— EXERCISE —
Please return every line in the entries below with the word "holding" in it.

GIVEN DATA Start Marker

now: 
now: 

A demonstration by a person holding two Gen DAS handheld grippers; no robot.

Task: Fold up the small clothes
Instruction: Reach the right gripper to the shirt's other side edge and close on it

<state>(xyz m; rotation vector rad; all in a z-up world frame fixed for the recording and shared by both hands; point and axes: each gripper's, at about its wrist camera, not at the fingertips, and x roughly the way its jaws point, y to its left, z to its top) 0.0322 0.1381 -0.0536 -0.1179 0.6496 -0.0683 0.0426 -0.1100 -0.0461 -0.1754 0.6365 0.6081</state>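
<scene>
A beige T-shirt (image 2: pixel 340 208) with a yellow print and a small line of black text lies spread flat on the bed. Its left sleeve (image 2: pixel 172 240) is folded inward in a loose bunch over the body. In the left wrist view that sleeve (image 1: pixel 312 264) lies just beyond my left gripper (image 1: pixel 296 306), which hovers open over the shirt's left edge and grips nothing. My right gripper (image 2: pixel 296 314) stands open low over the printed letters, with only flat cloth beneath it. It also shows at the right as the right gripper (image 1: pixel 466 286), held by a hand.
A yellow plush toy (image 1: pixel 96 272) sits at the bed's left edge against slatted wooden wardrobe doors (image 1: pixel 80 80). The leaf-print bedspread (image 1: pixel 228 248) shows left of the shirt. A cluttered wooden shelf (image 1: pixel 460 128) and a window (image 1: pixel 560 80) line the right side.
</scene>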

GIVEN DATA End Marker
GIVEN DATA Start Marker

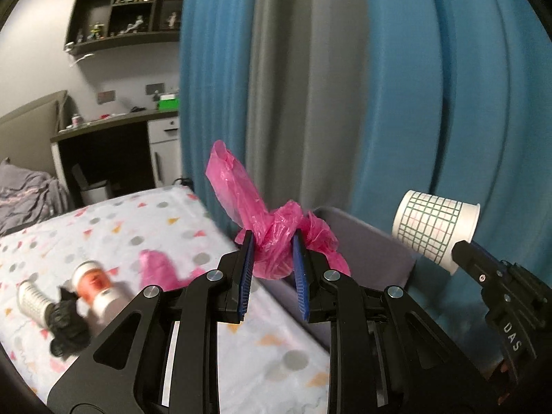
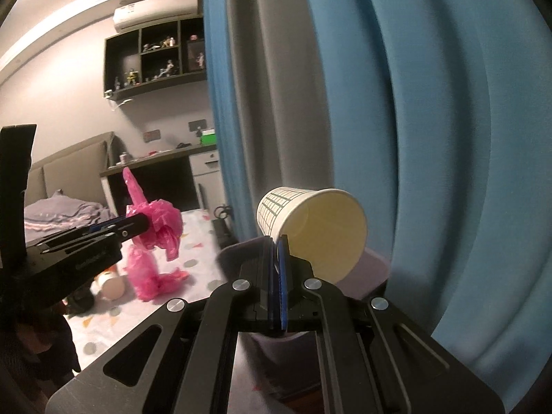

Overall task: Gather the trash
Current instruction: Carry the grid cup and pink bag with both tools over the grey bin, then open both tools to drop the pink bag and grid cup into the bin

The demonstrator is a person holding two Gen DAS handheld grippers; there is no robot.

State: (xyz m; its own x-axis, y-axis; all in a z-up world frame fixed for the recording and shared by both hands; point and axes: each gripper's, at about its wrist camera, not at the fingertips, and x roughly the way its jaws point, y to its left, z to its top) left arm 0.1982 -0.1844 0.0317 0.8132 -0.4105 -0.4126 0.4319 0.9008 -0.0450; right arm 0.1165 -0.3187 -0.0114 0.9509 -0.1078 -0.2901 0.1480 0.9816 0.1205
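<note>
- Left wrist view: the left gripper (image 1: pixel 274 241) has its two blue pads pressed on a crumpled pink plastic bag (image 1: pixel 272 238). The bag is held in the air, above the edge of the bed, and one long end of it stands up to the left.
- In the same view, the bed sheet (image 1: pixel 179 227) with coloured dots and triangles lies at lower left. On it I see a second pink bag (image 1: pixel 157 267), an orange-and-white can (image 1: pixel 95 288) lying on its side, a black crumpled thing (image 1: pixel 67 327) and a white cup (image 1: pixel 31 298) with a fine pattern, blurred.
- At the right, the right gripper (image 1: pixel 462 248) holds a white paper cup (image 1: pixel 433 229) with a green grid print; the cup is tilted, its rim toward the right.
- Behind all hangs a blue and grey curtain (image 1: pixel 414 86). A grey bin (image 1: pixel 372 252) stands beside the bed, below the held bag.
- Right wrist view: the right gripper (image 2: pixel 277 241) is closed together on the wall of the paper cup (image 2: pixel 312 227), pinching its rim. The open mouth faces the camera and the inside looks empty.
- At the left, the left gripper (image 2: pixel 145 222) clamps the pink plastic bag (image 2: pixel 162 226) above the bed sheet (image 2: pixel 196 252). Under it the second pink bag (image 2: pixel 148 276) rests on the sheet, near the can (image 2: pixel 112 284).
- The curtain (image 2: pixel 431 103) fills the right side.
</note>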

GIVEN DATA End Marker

— RESPONSE AREA —
A demonstration by a person holding two Gen DAS handheld grippers; no robot.
The demonstrator is a person holding two Gen DAS handheld grippers; there is no robot.

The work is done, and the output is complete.